Frank’s ease around the house, instantly making himself helpful, becoming the man that’s missing for both of them, feels too good to be true, where neither Henry nor his mom want him to go, urging him to stay just a bit longer for his wounds to heal, but the other side of the coin is they both have to hide his presence from the rest of the world, where occasional contact with actual people send them into anxiety mode. Henry is at an age where every girl is a godsend, and one literally falls into his lap, Mandy (Maika Monroe), an outsider teen who’s been badly scarred from her parent’s trauma-inflicting divorce, believing adults routinely get rid of kids to do what they want, which is have sex.
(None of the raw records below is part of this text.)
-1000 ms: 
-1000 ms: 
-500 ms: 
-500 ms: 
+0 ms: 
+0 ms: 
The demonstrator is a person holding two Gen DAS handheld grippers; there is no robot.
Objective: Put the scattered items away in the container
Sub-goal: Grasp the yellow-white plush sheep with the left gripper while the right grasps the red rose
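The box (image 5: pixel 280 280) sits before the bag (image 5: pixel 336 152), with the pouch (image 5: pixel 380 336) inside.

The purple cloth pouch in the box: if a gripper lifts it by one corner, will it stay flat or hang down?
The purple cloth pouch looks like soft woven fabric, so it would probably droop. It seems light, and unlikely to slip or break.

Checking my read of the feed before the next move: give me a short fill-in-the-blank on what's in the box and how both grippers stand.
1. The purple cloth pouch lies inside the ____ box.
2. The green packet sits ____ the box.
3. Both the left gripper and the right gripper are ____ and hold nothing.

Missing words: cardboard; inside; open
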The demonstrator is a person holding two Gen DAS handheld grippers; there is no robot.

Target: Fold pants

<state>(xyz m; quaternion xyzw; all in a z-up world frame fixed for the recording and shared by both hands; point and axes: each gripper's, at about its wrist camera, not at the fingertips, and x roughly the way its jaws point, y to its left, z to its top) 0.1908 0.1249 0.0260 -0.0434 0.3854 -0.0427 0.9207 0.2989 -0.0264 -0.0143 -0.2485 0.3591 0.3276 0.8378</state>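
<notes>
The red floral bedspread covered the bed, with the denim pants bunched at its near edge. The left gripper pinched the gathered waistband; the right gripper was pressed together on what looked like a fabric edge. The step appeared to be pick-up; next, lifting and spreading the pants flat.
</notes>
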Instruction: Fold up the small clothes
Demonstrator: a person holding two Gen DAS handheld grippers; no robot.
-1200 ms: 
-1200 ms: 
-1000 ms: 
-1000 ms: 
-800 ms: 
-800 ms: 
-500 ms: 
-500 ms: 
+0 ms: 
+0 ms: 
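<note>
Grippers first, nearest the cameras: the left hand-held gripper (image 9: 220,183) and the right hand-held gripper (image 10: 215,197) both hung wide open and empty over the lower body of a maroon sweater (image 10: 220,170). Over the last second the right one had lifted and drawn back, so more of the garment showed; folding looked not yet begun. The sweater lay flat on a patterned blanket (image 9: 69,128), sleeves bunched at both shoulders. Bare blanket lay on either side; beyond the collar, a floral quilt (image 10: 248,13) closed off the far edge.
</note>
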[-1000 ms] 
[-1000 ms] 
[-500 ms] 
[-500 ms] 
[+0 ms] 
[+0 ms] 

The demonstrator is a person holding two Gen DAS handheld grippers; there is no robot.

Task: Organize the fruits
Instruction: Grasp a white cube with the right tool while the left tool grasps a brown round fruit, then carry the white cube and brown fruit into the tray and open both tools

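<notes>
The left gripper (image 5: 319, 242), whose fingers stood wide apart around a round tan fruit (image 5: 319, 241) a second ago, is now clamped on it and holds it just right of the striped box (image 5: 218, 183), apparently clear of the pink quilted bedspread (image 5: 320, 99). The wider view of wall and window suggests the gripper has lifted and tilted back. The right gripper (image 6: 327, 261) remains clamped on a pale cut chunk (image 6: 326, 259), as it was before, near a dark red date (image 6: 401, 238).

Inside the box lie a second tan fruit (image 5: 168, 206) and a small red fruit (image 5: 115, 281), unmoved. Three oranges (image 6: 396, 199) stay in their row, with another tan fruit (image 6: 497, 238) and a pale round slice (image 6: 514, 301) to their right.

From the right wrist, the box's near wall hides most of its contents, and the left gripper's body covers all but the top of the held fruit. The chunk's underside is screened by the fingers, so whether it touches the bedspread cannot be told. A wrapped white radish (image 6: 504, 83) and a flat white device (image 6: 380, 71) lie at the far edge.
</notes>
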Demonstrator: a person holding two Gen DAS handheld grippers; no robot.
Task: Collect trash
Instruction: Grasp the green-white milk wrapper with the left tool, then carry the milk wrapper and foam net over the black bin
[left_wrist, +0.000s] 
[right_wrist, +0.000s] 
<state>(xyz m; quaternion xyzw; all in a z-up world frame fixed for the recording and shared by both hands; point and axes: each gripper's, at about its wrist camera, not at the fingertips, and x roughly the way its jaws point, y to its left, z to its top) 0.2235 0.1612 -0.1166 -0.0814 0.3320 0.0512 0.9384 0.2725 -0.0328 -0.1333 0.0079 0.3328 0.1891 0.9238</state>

And while she’s busy describing the teenage apocalyptic philosophy of doom, which makes perfect sense to her, Frank and Adele are thinking about making a run for the border (like Bonnie and Clyde, according to Mandy), escaping to Canada where they can start a new life. But as events fall into place, one of more more telling scenes happens when Henry spends Sunday with his Dad (Clark Gregg) and extended family, taking place at a Friendly’s family restaurant, which is an embarrassing depiction of what “normal” looks like in America, where adults are overly patronizing, to the point of being nauseating, while the kids are bored silly. This brief encounter hovers like a cloud of soot and smog over Henry’s horizon, as this is the life he could be leading, and instead he’s got Bonnie and Clyde, where the love-starved Frank and Adele become infatuated, bringing Adele out of her funk, where taking a chance on Frank is dangerous, but he’s attentive to Henry, becoming a poignant coming-of-age story while also showing the great risks involved in romance. While there’s a bit of schmaltz involved in the ending, the novelist Joyce Maynard once experienced an intense exchange of a flurry of letters in a relationship with a convicted murderer, suggesting ordinary people can be driven by impulsive decisions and reckless behavior, and that sometimes one must make a leap of faith to find love.